**Assignment:**
What lines in the records below hold the string "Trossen"? Please show them.

(Records from a data source)
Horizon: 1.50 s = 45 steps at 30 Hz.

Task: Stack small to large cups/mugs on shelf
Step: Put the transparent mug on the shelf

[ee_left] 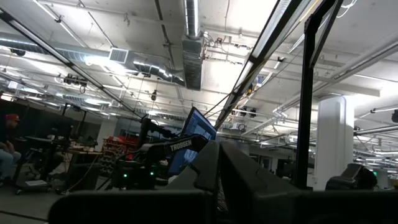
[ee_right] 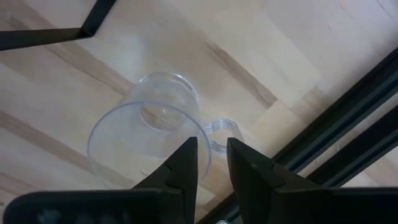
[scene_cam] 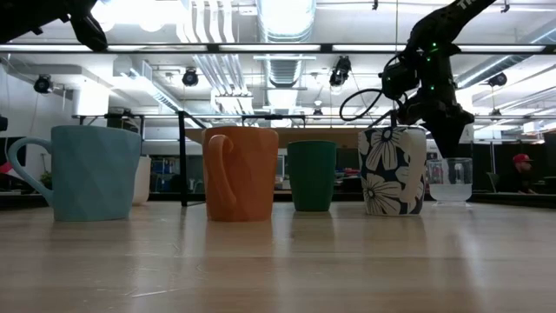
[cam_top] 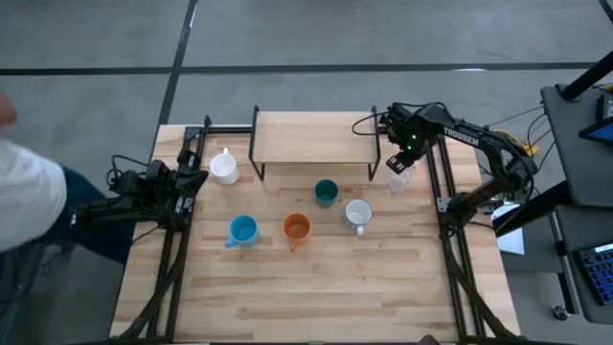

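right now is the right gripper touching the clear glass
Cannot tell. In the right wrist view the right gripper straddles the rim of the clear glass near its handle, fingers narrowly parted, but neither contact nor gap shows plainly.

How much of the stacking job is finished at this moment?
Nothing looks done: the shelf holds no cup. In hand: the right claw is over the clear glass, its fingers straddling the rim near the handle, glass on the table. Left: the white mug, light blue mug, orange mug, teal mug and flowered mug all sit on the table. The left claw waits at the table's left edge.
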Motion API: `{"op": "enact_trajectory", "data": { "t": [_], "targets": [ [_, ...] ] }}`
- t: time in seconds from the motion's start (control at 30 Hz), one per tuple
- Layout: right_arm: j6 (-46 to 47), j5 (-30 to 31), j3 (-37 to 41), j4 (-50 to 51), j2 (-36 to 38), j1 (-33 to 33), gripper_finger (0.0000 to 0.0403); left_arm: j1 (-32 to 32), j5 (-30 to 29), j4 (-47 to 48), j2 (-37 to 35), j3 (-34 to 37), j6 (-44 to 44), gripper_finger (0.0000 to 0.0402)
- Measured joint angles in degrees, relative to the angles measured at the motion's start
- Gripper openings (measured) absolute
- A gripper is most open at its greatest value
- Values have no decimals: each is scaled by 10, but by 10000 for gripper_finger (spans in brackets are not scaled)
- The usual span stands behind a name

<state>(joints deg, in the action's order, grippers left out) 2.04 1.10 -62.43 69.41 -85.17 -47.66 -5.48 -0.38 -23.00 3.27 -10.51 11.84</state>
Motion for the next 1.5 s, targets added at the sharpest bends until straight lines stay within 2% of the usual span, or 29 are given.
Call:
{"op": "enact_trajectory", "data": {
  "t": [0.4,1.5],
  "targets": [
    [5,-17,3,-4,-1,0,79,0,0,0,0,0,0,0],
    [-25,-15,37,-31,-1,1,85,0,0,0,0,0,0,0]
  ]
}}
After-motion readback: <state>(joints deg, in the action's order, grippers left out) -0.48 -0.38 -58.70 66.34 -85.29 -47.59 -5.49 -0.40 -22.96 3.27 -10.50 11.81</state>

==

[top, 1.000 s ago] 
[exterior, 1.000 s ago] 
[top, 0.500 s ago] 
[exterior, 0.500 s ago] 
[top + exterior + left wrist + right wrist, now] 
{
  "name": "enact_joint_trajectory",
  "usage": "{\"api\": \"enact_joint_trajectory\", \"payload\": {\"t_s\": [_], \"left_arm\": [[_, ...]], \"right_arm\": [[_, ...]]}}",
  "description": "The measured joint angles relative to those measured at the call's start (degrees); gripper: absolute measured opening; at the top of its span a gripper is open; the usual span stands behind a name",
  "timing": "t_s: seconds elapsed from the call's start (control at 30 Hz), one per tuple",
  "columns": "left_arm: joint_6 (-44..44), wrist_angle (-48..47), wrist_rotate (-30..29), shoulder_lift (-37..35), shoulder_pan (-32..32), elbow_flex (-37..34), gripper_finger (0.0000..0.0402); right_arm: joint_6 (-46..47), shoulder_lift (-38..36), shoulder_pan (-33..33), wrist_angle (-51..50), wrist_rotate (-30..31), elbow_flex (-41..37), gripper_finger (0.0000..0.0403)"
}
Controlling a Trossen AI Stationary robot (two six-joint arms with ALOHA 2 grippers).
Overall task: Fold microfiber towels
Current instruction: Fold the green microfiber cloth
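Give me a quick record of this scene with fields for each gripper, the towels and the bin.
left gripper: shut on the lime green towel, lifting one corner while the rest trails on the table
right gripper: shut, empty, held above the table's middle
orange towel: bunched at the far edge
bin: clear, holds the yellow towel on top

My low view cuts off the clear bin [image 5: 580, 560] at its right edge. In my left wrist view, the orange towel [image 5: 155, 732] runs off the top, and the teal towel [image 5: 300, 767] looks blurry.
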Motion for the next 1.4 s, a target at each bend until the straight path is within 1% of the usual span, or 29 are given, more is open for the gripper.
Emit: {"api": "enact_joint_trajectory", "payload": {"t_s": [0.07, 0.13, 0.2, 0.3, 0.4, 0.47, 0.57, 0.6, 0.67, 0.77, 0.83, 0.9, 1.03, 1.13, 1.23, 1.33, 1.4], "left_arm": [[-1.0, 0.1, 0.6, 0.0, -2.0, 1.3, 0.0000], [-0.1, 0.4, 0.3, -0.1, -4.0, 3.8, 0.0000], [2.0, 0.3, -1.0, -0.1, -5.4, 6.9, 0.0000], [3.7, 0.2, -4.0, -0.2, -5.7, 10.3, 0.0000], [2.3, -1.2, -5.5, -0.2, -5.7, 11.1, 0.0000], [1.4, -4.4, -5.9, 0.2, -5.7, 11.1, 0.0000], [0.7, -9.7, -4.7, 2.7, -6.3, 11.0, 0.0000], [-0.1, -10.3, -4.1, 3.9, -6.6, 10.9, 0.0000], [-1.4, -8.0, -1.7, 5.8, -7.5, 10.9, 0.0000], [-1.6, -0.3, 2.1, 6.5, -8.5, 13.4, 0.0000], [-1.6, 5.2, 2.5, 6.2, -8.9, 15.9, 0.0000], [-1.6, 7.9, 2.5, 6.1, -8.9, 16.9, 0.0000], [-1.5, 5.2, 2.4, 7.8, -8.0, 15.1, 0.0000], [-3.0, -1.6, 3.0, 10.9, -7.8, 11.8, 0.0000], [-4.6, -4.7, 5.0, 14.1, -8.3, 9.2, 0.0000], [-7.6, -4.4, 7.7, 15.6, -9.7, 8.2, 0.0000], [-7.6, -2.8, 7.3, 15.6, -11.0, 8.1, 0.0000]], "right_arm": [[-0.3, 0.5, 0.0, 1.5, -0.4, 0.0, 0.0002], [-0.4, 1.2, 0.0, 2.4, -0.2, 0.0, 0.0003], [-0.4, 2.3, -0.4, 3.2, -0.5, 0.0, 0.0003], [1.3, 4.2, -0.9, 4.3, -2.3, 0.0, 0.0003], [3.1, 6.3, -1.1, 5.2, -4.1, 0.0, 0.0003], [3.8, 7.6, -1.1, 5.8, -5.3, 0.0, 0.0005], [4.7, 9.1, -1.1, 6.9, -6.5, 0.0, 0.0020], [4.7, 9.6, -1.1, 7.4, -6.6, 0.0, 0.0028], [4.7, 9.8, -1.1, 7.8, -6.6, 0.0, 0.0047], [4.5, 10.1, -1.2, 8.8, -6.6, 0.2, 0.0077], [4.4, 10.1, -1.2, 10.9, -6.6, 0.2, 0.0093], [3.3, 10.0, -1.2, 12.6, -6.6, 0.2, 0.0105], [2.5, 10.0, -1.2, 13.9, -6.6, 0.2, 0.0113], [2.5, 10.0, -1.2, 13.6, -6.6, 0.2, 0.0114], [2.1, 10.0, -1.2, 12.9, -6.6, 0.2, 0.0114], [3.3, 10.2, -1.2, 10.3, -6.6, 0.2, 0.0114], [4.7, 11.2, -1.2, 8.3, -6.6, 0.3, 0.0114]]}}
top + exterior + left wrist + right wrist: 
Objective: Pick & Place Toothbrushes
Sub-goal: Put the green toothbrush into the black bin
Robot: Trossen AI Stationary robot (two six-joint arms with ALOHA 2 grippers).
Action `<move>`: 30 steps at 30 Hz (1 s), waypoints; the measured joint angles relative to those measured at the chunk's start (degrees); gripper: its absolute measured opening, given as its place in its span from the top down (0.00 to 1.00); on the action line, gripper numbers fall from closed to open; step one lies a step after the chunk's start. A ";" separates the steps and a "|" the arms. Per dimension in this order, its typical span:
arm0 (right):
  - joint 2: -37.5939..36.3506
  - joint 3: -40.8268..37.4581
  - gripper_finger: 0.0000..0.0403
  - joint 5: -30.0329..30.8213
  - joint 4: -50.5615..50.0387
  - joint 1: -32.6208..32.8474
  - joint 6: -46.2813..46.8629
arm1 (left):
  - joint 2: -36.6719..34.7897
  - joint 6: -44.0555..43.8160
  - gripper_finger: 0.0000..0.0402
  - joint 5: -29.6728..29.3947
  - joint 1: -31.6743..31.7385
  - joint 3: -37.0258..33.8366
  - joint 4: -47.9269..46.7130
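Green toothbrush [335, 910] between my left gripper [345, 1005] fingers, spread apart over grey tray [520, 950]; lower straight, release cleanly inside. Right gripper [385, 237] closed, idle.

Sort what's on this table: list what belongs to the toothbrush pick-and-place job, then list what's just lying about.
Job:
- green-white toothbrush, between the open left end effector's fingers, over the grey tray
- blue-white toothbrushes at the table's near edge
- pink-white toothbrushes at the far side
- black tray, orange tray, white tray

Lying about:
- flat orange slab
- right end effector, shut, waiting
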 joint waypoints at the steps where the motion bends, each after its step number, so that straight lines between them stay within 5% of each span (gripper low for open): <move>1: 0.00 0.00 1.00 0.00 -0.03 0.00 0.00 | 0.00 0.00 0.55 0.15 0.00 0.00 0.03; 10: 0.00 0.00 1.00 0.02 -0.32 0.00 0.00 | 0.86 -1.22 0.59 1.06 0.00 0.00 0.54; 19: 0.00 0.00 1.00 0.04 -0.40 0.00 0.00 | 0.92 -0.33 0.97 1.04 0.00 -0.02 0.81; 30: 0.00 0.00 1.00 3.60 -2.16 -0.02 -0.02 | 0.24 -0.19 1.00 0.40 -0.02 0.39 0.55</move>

**Task solution:**
Controlling a Trossen AI Stationary robot (two six-joint arms with ALOHA 2 grippers).
Robot: Trossen AI Stationary robot (two six-joint arms with ALOHA 2 grippers).

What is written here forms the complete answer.